Une fois l’enquête sociale terminée, l’assistant·e social·e rédige son rapport social. Ce rapport, qui doit être fondé sur des données objectives (et non sur des déductions qui pourraient être tirées de ces données), contient notamment :
- l’objet et la date de la demande ;
- l’identité du ou de la bénéficiaire : nom et prénom, date de naissance, nationalité, domicile et composition de ménage ;
- l’état des ressources du ménage ;
- les précisions quant à la disposition au travail ;
- le droit éventuel à des prestations sociales ;
- les informations éventuelles relatives aux débiteurs d’aliments ;
- une brève description de la situation ;
- une proposition d’aide (positive ou négative) concrète formulée par l’assistant·e social·e chargé·e du dossier.

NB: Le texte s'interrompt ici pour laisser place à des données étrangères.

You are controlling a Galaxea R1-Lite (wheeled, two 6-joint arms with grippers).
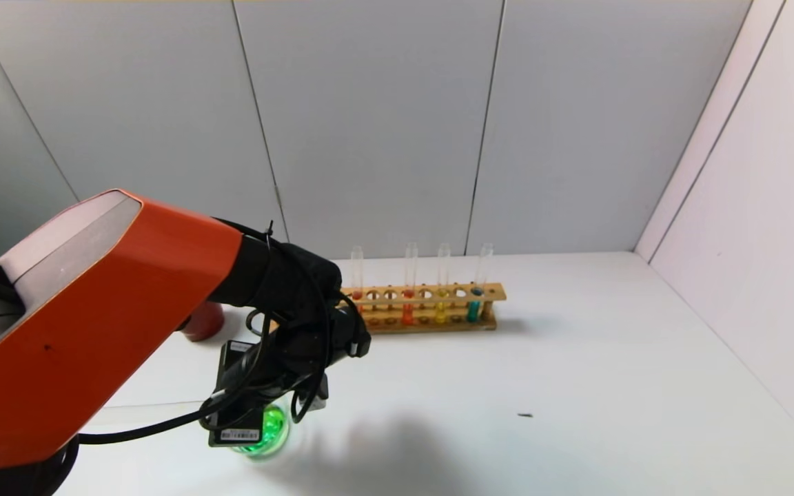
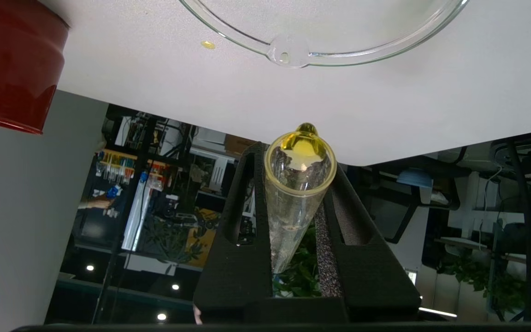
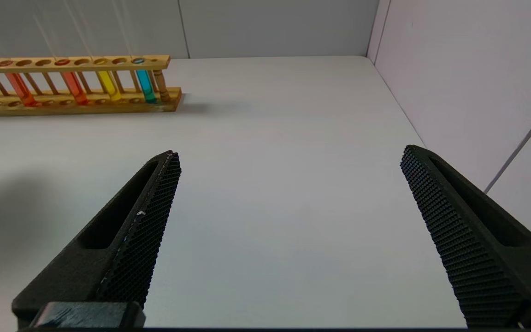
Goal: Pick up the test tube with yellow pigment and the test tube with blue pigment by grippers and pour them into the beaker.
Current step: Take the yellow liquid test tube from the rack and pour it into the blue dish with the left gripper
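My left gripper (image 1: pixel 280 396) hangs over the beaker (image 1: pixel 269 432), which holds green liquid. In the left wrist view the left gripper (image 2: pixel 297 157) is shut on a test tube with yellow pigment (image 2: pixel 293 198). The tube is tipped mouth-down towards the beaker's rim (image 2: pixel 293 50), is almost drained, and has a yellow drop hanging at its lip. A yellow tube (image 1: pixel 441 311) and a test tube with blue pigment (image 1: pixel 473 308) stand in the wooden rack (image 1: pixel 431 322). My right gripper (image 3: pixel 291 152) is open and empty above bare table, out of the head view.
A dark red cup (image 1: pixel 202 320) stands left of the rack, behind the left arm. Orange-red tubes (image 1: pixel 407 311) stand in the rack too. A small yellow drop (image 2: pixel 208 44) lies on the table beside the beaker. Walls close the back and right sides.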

Ce rapport est ensuite remis, par l’assistant·e social·e, au Conseil de l’Action Sociale ou au Comité Spécial du Service Social. Ce n’est donc pas l’assistant·e social·e qui décide mais bien le Conseil ou le Comité, sur base du rapport. Il n’est pas non plus tenu de suivre la proposition faite par l’assistant·e social·e (voir 4. Qui décide de l’octroi ou du refus de ma demande d’aide ?).
Pour information :
- Il est rare que l’assistant·e social·e partage le contenu du rapport social avec la personne en demande d’aide et / ou lui demande de le signer. Ceci étant, cette dernière a le droit de lire ce rapport. L’assistant·e social·e peut également demander à la personne concernée de signer le rapport pour « pour prise de connaissance » (et non « accord ») ;
- Le rapport social est un élément essentiel en cas de recours devant le tribunal du travail car il sera porté à la connaissance du juge qui pourra l’utiliser comme un élément pour fonder sa décision.